Your task. Go through the records below line by line. Count the lines with "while" and give the count alone.

(Stored items from a collection)
★ ★ ★ ★

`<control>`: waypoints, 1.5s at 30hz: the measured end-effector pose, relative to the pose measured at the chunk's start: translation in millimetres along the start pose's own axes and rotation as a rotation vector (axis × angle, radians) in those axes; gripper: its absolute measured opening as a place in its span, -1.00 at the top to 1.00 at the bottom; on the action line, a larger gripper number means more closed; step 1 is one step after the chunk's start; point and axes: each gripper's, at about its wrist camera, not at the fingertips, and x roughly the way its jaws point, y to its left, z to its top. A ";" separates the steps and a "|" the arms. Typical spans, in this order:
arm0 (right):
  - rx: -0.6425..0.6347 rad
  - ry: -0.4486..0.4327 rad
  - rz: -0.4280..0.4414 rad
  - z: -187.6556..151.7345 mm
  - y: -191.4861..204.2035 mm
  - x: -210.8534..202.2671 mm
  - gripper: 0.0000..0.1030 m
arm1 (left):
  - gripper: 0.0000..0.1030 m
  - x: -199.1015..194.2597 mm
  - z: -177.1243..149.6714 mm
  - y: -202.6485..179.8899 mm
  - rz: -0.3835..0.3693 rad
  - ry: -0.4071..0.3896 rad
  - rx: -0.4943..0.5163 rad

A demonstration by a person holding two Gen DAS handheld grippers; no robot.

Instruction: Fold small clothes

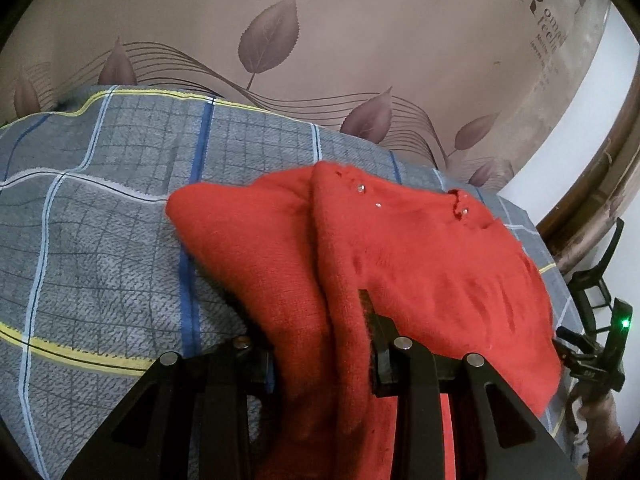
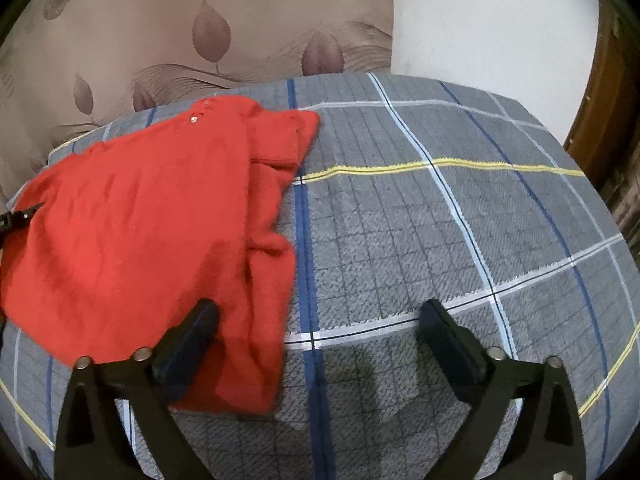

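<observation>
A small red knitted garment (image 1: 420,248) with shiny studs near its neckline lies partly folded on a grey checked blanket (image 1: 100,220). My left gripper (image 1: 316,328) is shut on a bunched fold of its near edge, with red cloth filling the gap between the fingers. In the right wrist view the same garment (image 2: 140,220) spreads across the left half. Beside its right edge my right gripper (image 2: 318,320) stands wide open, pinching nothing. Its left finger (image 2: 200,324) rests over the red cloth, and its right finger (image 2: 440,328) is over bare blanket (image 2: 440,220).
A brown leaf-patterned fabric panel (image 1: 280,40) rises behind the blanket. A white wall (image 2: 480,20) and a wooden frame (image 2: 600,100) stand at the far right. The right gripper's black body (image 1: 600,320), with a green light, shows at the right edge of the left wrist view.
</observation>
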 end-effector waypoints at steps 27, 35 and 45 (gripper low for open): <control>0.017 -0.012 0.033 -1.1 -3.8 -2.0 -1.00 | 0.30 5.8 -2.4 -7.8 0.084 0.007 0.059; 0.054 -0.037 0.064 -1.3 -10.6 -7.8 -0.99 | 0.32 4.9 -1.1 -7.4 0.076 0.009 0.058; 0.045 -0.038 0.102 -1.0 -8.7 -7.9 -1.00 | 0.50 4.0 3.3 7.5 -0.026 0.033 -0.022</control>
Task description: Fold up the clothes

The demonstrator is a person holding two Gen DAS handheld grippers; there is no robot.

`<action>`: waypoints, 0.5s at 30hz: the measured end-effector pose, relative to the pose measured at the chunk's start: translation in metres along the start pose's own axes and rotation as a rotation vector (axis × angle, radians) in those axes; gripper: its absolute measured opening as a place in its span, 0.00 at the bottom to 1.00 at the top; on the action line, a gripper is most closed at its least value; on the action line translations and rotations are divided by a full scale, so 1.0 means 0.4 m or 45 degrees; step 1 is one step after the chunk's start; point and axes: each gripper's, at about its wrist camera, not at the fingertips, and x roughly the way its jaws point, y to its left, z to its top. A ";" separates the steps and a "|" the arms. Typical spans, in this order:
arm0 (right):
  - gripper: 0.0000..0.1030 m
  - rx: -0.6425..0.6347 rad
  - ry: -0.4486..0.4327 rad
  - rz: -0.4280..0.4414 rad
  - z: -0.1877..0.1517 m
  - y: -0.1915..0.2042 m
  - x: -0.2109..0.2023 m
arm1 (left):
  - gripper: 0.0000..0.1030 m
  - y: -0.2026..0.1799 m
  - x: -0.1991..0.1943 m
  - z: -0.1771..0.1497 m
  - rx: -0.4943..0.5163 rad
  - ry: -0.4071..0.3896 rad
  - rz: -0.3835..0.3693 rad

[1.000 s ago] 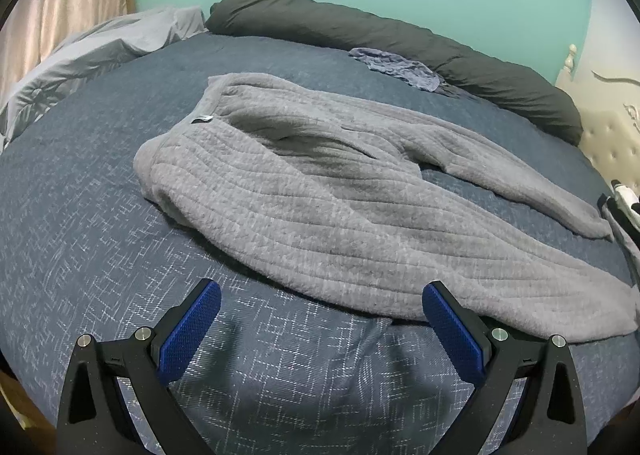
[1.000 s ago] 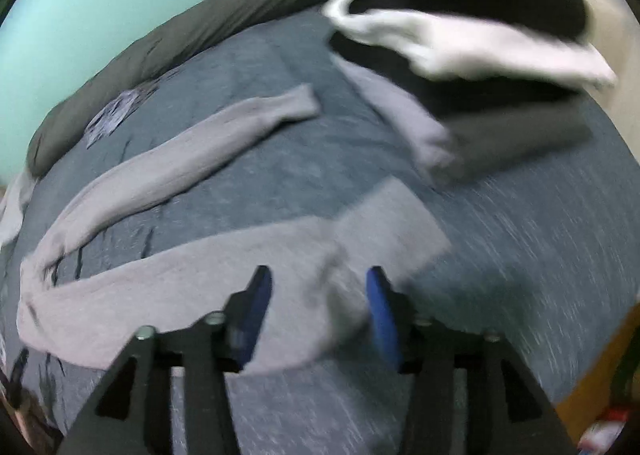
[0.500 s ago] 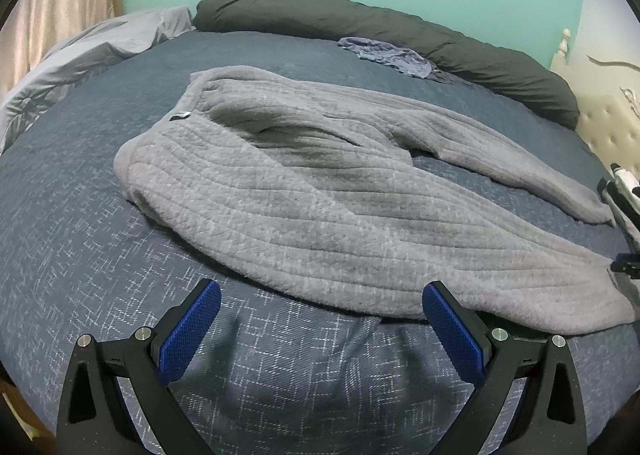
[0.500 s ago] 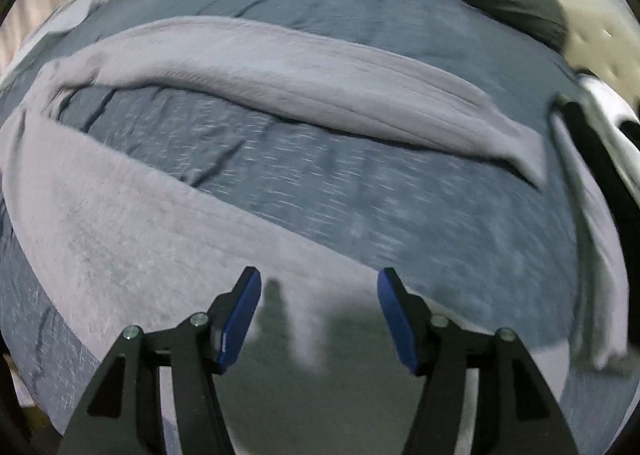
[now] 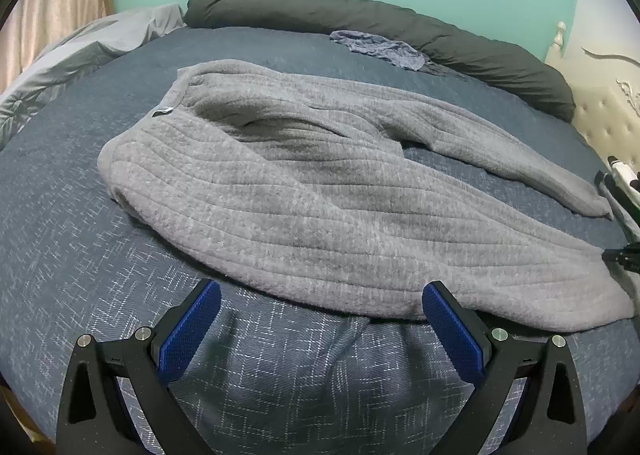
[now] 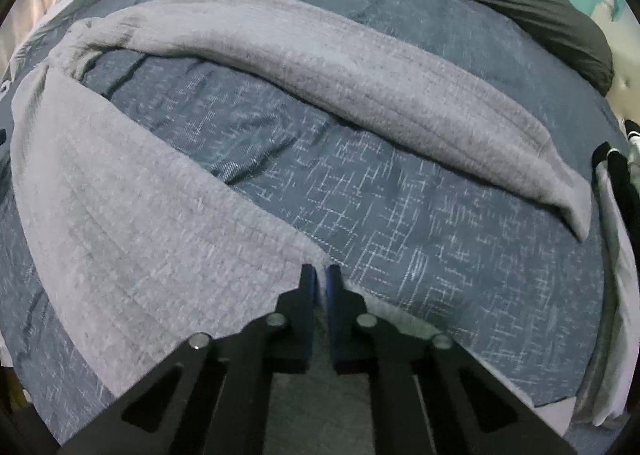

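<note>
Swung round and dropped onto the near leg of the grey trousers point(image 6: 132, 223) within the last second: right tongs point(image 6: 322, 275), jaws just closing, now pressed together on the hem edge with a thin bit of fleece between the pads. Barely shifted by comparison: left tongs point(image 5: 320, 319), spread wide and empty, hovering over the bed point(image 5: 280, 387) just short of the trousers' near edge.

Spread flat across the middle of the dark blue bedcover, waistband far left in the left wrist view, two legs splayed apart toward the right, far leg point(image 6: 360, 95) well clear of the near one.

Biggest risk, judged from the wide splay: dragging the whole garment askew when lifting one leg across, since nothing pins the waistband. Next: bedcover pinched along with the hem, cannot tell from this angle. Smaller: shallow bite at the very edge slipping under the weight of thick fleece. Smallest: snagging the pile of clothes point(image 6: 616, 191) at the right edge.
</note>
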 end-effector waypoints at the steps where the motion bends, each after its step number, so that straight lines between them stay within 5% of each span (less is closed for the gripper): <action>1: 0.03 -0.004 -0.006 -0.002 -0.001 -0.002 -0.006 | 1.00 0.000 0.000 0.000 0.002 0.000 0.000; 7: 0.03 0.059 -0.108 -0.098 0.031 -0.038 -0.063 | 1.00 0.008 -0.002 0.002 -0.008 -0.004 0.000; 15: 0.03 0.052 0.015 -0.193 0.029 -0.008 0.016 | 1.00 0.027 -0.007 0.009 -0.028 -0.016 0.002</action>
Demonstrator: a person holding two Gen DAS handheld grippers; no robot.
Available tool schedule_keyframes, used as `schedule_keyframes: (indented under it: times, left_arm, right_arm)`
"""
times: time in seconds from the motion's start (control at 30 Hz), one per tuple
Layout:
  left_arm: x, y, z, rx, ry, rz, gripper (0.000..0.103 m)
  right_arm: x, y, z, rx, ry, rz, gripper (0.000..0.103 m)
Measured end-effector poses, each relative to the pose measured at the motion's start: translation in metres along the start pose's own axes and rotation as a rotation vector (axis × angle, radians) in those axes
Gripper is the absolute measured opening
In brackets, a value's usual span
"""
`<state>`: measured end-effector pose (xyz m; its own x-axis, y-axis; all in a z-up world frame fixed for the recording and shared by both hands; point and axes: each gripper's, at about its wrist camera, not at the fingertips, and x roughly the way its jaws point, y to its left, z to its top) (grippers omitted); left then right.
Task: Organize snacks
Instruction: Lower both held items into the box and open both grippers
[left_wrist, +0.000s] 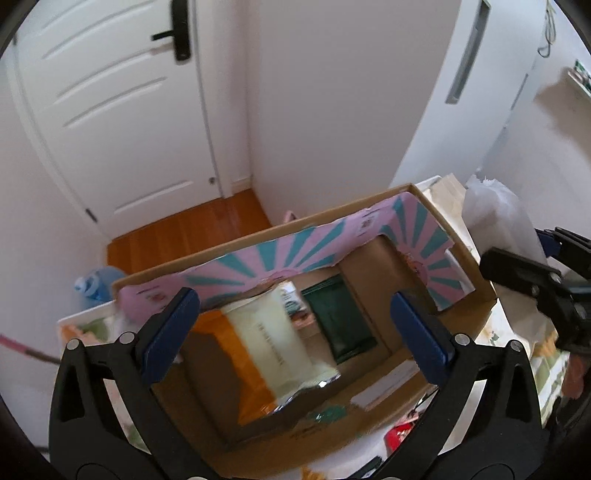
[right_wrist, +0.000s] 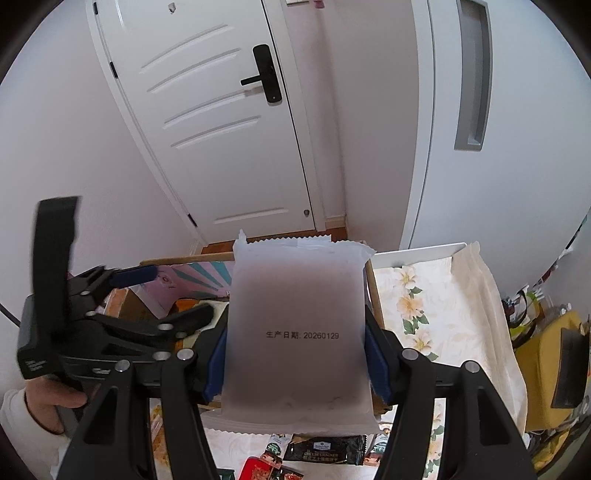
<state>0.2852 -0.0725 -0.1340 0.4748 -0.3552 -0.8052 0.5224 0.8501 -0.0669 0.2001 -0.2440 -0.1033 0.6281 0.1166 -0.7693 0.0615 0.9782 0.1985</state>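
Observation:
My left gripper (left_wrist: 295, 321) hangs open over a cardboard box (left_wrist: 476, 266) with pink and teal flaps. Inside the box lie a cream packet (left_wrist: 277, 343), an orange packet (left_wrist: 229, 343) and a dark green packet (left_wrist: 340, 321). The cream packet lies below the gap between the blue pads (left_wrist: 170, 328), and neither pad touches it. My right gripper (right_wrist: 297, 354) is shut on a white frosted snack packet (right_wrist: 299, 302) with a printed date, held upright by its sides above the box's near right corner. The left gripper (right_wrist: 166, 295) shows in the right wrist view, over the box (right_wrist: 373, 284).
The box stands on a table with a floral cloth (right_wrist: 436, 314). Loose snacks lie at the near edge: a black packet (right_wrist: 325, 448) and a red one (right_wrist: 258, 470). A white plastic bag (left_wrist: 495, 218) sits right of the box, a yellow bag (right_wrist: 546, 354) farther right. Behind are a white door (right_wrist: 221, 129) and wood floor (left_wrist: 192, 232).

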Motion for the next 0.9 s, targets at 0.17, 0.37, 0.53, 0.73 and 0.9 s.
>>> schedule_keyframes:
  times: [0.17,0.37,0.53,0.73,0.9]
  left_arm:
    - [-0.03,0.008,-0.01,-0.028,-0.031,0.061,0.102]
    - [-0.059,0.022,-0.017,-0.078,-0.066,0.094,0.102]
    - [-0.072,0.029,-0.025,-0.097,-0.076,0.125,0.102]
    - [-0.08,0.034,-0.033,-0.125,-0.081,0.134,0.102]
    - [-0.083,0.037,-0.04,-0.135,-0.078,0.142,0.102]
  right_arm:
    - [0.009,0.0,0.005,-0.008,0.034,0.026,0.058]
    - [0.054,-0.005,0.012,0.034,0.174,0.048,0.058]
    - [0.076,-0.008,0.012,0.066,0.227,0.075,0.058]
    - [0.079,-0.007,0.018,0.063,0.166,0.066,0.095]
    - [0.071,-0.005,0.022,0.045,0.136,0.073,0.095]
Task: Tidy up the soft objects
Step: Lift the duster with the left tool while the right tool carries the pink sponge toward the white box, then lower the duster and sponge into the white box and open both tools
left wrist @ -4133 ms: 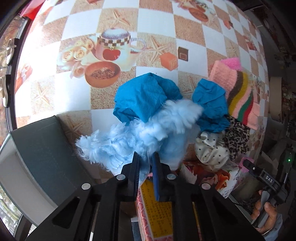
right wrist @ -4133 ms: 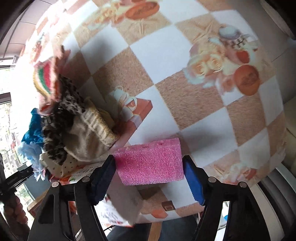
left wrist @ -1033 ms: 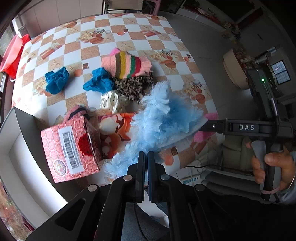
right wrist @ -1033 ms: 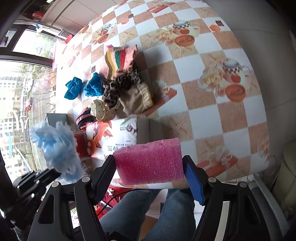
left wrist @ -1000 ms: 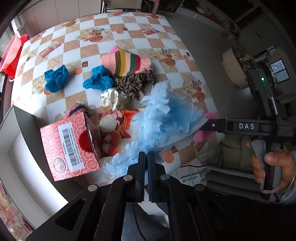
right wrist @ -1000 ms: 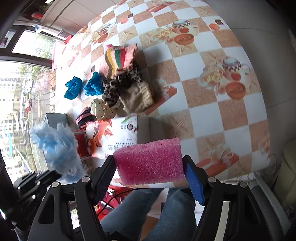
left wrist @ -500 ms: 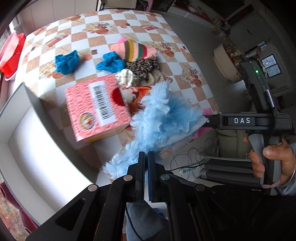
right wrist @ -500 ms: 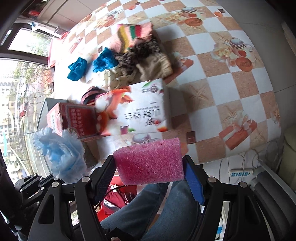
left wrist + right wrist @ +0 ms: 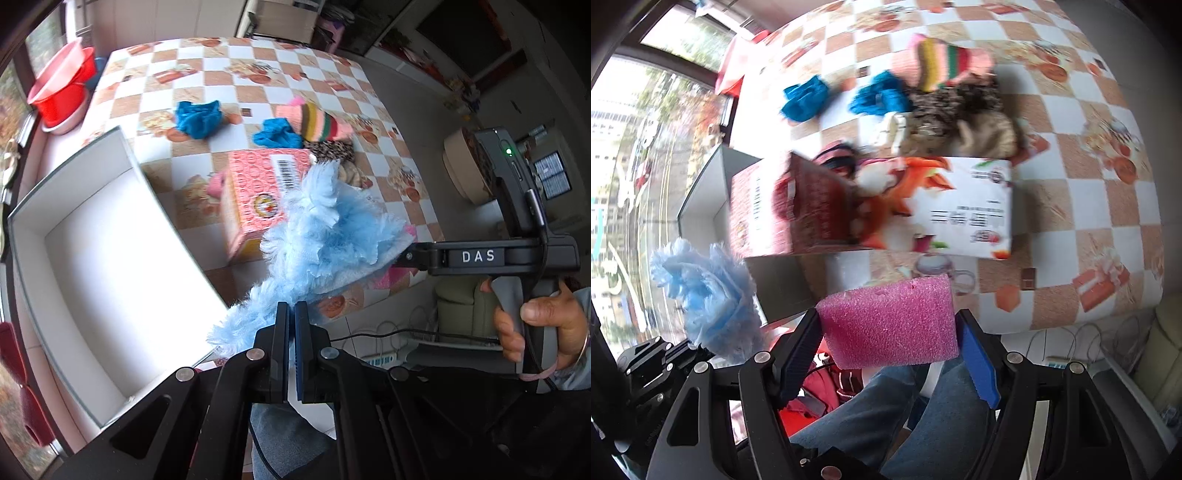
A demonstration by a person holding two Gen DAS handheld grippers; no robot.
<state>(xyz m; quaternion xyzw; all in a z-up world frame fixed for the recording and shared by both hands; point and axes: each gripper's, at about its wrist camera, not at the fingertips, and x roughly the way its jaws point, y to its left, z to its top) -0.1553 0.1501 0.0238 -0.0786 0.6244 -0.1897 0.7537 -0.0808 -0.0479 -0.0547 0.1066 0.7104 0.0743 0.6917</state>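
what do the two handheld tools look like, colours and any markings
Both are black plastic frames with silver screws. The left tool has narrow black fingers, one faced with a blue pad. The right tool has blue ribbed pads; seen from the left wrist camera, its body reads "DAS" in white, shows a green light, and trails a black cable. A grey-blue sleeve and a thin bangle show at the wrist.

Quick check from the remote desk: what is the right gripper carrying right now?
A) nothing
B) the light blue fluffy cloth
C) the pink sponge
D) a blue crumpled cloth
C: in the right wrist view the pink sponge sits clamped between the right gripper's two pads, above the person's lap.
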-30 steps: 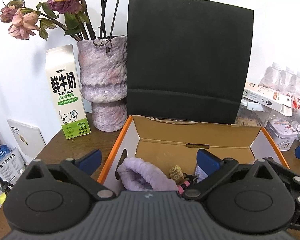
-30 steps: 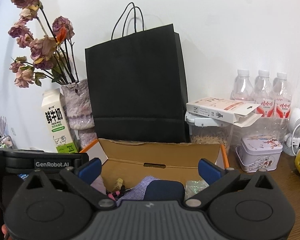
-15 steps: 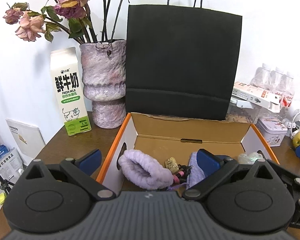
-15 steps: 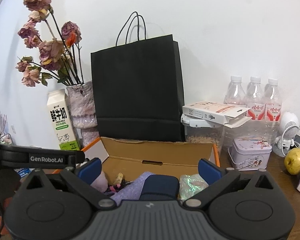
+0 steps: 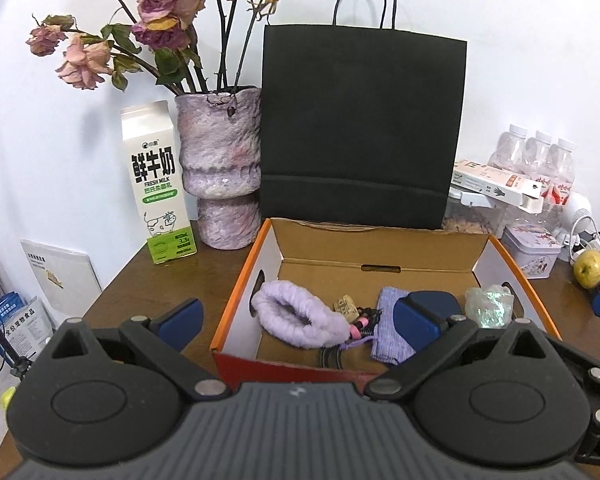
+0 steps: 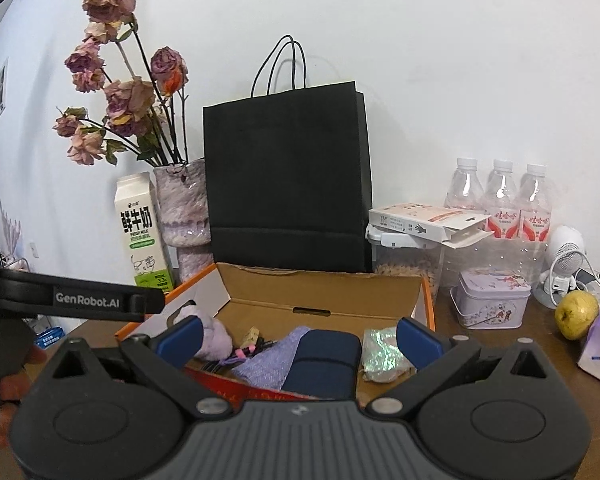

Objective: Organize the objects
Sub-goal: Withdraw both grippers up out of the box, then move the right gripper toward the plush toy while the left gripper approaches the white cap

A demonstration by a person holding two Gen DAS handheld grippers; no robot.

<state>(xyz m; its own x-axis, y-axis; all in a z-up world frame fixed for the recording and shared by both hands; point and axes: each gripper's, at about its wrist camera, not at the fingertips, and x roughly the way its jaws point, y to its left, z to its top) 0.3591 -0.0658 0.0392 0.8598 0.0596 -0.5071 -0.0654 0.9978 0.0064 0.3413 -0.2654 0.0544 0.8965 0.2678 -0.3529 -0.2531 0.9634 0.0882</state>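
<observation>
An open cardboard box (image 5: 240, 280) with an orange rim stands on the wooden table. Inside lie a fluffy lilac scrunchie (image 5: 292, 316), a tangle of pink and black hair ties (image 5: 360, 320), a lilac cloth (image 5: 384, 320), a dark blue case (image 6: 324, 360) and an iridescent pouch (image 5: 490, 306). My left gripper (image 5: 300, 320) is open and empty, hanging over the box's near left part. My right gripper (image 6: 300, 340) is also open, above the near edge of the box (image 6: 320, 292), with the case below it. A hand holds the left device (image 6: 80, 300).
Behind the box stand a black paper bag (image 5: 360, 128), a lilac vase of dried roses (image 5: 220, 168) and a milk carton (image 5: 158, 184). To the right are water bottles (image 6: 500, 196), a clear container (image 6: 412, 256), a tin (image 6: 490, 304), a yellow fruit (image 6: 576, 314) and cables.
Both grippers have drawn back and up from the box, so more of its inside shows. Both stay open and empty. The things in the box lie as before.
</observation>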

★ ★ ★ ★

Result below. 2